Infatti l'omessa o incompleta denuncia all'autorità non è idonea, in sé, ad escludere che il danno sia stato effettivamente causato da veicolo non identificato; così come l'intervenuta denuncia o querela contro ignoti non vale, in se stessa, a dimostrare che tanto sia senz'altro accaduto. (Nella fattispecie il Tribunale rigettava la domanda risarcitoria contro il Fondo Garanzia Vittime della Strada perché la denuncia del sinistro, presentata ai carabinieri, non conteneva anche il nome di due testi, che poi furono sentiti in sede civile.)
(*) Riferimenti normativi: art. 19, L. n. 990/1969.
(Fonte: Massimario.it - 26/2012. Cfr. nota di Simone Marani)

SUPREMA CORTE DI CASSAZIONE
SEZIONE III CIVILE
Sentenza 24 maggio – 18 giugno 2012, n. 9939

(Presidente Segreto – Relatore D’Amico)
Svolgimento del processo
F.C., in proprio e quale esercente la potestà genitoriale sui minori An.Co. ed c.a., tutti nella qualità di eredi di Fr.Co., convenivano in giudizio dinanzi al Tribunale di S. Maria Capua Vetere, sezione distaccata di Aversa, la Assicurazioni Generali s.p.a., quale impresa designata dal Fondo di Garanzia per le Vittime della Strada per la Campania.

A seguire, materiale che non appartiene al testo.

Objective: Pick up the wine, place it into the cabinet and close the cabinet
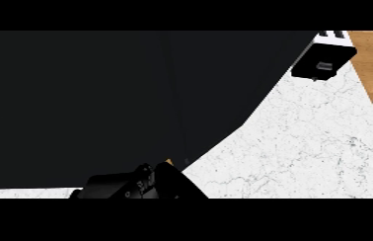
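Head view: the cabinet [109, 101], a broad black mass, filled the picture from 9 o'clock round to 12 and sloped down toward 6 o'clock. The wine was nowhere to be seen. It may have been hidden behind that dark front or inside it, so its long axis could not be read.

One robot hand [120, 186] showed low at 7 o'clock, black against black, at or just short of the cabinet's lower edge. Being left of centre, it was probably the left one; whether it was clenched or released could not be told. The right one was out of sight.

A small tan speck [167, 161] lay at 1 o'clock from the robot hand, but what it was could not be made out. The white marble bench [306, 146] spread toward 4 o'clock, with a black box [322, 61] at 2 o'clock.

By my judgement the coming move turned on the cabinet standing at 12 o'clock from that robot hand, close against it.
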You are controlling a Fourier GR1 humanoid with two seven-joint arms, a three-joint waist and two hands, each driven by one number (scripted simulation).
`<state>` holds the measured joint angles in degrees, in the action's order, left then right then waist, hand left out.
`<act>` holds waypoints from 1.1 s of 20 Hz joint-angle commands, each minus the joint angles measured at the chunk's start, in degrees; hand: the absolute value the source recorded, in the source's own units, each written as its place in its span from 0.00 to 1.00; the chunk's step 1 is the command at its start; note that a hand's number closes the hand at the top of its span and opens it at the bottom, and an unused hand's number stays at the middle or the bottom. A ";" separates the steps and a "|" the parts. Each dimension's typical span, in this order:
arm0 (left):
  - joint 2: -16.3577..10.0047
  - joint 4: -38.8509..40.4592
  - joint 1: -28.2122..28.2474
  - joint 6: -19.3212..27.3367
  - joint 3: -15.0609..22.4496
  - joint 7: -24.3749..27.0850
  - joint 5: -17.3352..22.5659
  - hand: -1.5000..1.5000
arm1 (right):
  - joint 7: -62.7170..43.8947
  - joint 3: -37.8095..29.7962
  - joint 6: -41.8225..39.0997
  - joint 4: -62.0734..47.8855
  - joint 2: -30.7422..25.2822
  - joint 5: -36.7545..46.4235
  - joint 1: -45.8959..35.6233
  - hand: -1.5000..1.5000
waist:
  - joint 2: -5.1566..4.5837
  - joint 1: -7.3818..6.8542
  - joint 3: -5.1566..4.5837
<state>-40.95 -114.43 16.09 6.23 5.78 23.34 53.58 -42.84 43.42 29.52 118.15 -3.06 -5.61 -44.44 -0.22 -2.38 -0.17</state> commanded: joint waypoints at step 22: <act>6.54 2.01 -2.97 -0.15 -1.29 -3.36 -5.48 0.00 | 24.65 -23.98 -13.02 -57.50 3.06 -7.15 -29.62 1.00 | -0.09 0.94 0.11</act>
<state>-35.57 -112.40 13.68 6.17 3.83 20.61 49.11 -21.33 23.17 18.22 69.83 0.03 -12.45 -71.27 0.59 -1.34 -0.03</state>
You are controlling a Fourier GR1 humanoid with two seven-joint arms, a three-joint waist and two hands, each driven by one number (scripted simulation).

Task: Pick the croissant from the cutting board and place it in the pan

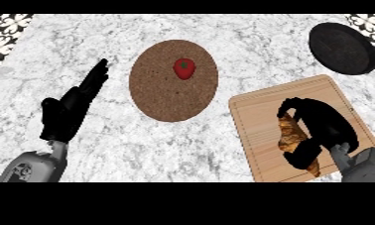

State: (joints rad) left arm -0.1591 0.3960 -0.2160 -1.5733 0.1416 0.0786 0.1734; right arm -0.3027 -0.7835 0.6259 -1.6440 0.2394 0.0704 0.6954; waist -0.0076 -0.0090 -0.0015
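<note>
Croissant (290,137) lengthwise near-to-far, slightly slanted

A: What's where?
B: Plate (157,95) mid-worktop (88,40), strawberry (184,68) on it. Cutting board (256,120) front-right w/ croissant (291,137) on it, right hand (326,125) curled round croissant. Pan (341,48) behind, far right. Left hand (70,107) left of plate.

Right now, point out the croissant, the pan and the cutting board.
croissant (290,137), head view, its visible left side.
pan (341,48), head view, middle of its dark base.
cutting board (256,130), head view, bare wood at left.
</note>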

Esponevano gli attori che il loro congiunto Co.Fr. era stato investito da un'automobile non identificata ed era deceduto due giorni dopo. Per tale ragione gli attori chiedevano la condanna della convenuta, nella qualità, ai sensi dell'art. 19 della l. n. 990/1969.

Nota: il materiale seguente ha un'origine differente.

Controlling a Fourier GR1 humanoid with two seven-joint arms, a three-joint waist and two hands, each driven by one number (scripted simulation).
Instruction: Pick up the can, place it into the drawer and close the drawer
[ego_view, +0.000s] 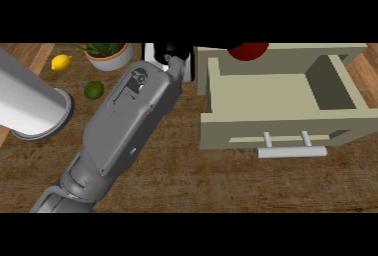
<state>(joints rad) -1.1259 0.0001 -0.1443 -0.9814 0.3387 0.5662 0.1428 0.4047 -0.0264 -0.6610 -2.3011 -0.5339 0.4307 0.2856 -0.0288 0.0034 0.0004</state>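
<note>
My right forearm (125, 120) runs from the lower left up to the top middle. Its black hand (174, 52) lies against a white can-like thing (190, 67), which shows on both sides of the hand and is mostly hidden by it. The beige drawer (221, 135) stands pulled open just to the right, with a bare floor and a grey bar handle (291, 151) at its front. A dark red round thing (248, 50) sits at the drawer's back edge, cut off by the top of the view.
A thick white cylinder (29, 102) with a grey end slants in from the left edge; it looks like my left forearm. A lemon (61, 61), a green fruit (94, 89) and a potted plant (109, 54) stand at the back left.
</note>
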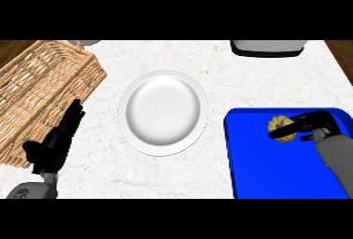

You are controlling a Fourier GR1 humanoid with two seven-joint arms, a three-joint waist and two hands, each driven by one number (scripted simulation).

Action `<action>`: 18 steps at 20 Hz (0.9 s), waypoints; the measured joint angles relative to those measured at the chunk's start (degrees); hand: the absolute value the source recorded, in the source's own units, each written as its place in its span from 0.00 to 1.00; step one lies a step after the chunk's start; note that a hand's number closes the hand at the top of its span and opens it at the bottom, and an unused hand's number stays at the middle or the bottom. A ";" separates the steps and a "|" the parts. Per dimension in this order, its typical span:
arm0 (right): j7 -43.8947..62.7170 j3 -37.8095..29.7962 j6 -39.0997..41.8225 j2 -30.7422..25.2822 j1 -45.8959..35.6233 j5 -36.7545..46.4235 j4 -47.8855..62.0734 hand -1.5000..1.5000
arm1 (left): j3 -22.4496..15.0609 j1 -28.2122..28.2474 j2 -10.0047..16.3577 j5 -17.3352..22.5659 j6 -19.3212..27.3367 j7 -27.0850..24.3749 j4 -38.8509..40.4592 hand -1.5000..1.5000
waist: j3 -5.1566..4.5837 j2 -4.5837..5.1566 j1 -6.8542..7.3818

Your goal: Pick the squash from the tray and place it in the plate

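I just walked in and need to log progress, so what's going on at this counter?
The robot's right hand is curled round the squash, which is over the far part of the blue tray at the right. Whether it has left the tray's floor cannot be told. The white plate in the middle holds nothing, so the placing is not yet done. The left hand rests open beside the basket at the left.
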 measured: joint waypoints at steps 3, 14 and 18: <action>-1.96 2.22 -0.90 0.47 1.57 3.60 -2.78 1.00 | -0.07 0.83 -0.17 -0.18 -0.12 0.52 -1.22 0.50 | -0.03 -0.19 -0.12; -9.93 22.65 -8.52 -2.66 14.54 29.65 -33.72 1.00 | 1.50 2.42 -0.01 -0.15 0.88 0.38 -0.56 0.50 | 0.50 -0.73 -3.23; -7.25 26.33 -9.13 -5.89 21.66 39.96 -47.64 1.00 | 1.32 2.80 -0.22 -0.33 1.01 0.94 -1.80 0.50 | 0.63 -0.47 -3.23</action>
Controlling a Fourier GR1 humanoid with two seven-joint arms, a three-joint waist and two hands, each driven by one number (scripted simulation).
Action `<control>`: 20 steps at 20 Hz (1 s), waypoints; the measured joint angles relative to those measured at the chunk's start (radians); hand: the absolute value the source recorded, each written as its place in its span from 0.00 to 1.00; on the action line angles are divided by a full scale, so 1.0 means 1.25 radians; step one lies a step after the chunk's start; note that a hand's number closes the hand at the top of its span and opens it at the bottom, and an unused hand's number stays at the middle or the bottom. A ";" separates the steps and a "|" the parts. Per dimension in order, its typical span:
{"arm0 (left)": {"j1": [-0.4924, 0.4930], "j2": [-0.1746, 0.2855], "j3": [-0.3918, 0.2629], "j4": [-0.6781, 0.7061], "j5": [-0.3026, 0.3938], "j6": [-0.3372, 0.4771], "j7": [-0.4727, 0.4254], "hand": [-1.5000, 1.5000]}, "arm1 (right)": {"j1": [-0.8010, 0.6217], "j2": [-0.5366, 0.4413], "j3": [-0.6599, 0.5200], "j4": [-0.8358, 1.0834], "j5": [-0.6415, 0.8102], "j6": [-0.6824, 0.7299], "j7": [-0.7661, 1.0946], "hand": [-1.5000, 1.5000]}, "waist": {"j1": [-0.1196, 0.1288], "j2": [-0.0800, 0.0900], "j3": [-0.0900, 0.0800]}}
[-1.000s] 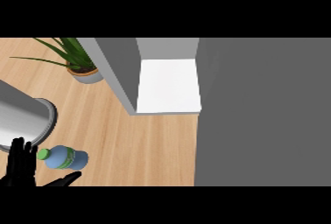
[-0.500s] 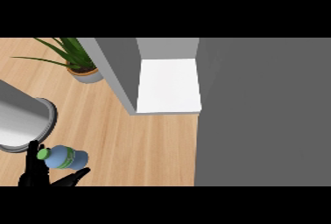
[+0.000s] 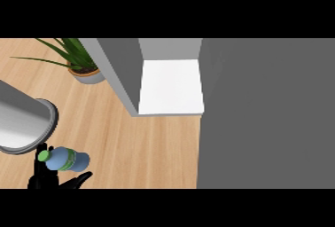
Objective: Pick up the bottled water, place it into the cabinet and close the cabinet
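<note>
The wooden counter point(image 3: 157, 150) fills the left and middle of the frame, and a broad grey panel point(image 3: 268, 115) covers the whole right side. At upper centre the cabinet point(image 3: 121, 71) stands open, its white shelf point(image 3: 171, 86) bare. A metal pot point(image 3: 20, 119) sits at the left edge, and a potted plant point(image 3: 75, 55) sits in the upper left corner.

The bottled water point(image 3: 68, 160) is at lower left, just below the pot. Its green cap point(image 3: 44, 156) points to the frame's left, and its body runs to the right. It probably stands upright and is seen from above, though I cannot be sure.

The left hand point(image 3: 52, 181) comes up from the lower edge directly under the bottle. One finger point(image 3: 40, 148) rises beside the cap and the thumb point(image 3: 82, 178) sticks out below the body. The hand looks spread, bracketing the bottle rather than wrapped round it. The cabinet lies well apart, up and to the right. The right hand does not show.
</note>
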 measured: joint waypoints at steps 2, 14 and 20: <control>-0.006 -0.004 0.000 0.020 0.004 -0.026 -0.022 0.00 | 0.023 -0.001 -0.006 0.000 -0.005 0.013 -0.016 0.00 | -0.002 -0.001 0.000; -0.102 -0.029 0.044 0.177 0.073 -0.187 -0.123 1.00 | 0.032 -0.033 -0.039 0.004 -0.034 0.002 -0.033 0.00 | 0.002 0.000 0.000; -0.157 0.007 0.033 0.223 0.058 -0.246 -0.127 1.00 | 0.035 -0.044 -0.047 0.008 -0.046 0.006 -0.039 0.00 | -0.001 0.001 0.001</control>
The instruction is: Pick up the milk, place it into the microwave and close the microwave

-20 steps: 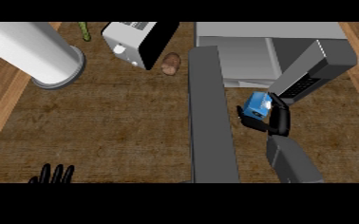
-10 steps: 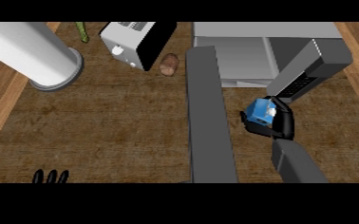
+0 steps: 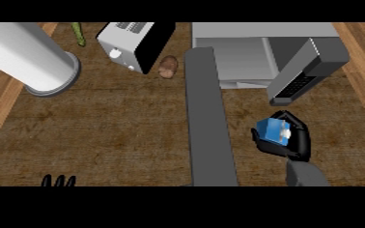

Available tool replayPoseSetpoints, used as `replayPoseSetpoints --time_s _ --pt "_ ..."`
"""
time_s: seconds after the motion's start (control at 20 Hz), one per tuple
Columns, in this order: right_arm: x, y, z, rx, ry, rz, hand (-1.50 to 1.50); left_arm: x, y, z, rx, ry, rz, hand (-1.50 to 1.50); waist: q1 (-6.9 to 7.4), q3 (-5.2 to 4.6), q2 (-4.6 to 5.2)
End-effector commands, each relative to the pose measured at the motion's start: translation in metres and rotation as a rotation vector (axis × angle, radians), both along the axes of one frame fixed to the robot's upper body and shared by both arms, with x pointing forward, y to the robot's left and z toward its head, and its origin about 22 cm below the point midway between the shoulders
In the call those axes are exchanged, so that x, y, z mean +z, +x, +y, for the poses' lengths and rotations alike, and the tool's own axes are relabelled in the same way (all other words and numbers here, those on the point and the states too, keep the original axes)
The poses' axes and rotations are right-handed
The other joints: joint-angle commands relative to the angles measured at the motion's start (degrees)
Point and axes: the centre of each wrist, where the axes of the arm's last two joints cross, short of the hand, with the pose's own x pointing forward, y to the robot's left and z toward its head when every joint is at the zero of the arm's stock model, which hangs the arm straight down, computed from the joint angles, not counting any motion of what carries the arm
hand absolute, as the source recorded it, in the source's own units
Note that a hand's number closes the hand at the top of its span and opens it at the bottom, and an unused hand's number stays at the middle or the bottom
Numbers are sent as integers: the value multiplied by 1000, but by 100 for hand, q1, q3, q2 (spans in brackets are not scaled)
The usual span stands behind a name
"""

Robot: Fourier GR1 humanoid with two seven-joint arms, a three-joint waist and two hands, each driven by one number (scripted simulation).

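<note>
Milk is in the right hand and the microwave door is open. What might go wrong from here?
1. The milk sits in the right hand just below the dark panel of the microwave; a straight move forward may clip that panel.
2. The open door runs close along the hand's left side, so a wide swing toward the opening may knock the milk against it.
</note>
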Motion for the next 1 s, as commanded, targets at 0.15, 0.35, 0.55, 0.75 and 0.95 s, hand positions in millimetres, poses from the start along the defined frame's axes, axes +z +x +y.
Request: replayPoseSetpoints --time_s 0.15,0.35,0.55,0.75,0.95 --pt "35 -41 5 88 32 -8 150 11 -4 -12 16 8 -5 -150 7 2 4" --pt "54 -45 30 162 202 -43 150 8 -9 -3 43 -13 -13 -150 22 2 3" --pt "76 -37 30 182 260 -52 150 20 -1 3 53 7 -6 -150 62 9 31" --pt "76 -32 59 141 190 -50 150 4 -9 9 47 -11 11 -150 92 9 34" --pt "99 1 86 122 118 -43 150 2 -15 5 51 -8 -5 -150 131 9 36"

La convenuta chiedeva il rigetto della domanda.

Con comparsa depositata il 22 giugno 2004 intervenivano nel processo An.Co., (+Altri), tutti nella qualità di eredi di Fr.Co. e chiedevano la condanna della società convenuta al risarcimento dei danni.

Con sentenza del 24 giugno 2005 il Tribunale rigettava la domanda risarcitoria contro il F.G.V.S. perché la denuncia del sinistro, presentata ai carabinieri, non conteneva anche il nome di due testi, che poi furono sentiti in sede civile.

Avverso la sentenza hanno proposto appello, in via principale, F.C., in proprio e quale esercente la potestà genitoriale sui minori An.Co. e c.a., tutti nella qualità di eredi di Fr.Co. ed in via incidentale An.Co., (+Altri), anch'essi nella qualità di eredi di Co.Fr.

Sostenevano gli appellanti di aver dato piena prova che il sinistro fu causato dal conducente di un veicolo rimasto sconosciuto e che il sinistro stesso fu portato a conoscenza dell'autorità giudiziaria.

La società appellata chiedeva di respingere l'appello.

La Corte d'Appello confermava la sentenza del Tribunale.

Propongono ricorso per cassazione F.C., in proprio e nella qualità di genitore esercente la potestà sulla figlia a.c., nonché An.Co., (+Altri).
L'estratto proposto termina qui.